_Work instruction_.
The whole answer is the data below, retyped exactly.

——————————

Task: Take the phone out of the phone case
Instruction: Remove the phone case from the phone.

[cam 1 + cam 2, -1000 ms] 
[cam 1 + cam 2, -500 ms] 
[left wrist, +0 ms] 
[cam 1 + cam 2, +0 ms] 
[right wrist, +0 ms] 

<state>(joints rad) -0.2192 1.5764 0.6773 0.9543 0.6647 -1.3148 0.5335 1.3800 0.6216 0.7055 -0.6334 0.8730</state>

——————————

_Output below_.
Task: Take the phone out of the phone case
Instruction: Remove the phone case from the phone.

[cam 1 + cam 2, -1000 ms] 
[cam 1 + cam 2, -500 ms] 
[left wrist, +0 ms] 
[cam 1 + cam 2, +0 ms] 
[right wrist, +0 ms] 

<state>(joints rad) -0.2192 1.5764 0.6773 0.9543 0.6647 -1.3148 0.5335 1.3800 0.6216 0.7055 -0.6334 0.8730</state>

With this, the exercise has been completed.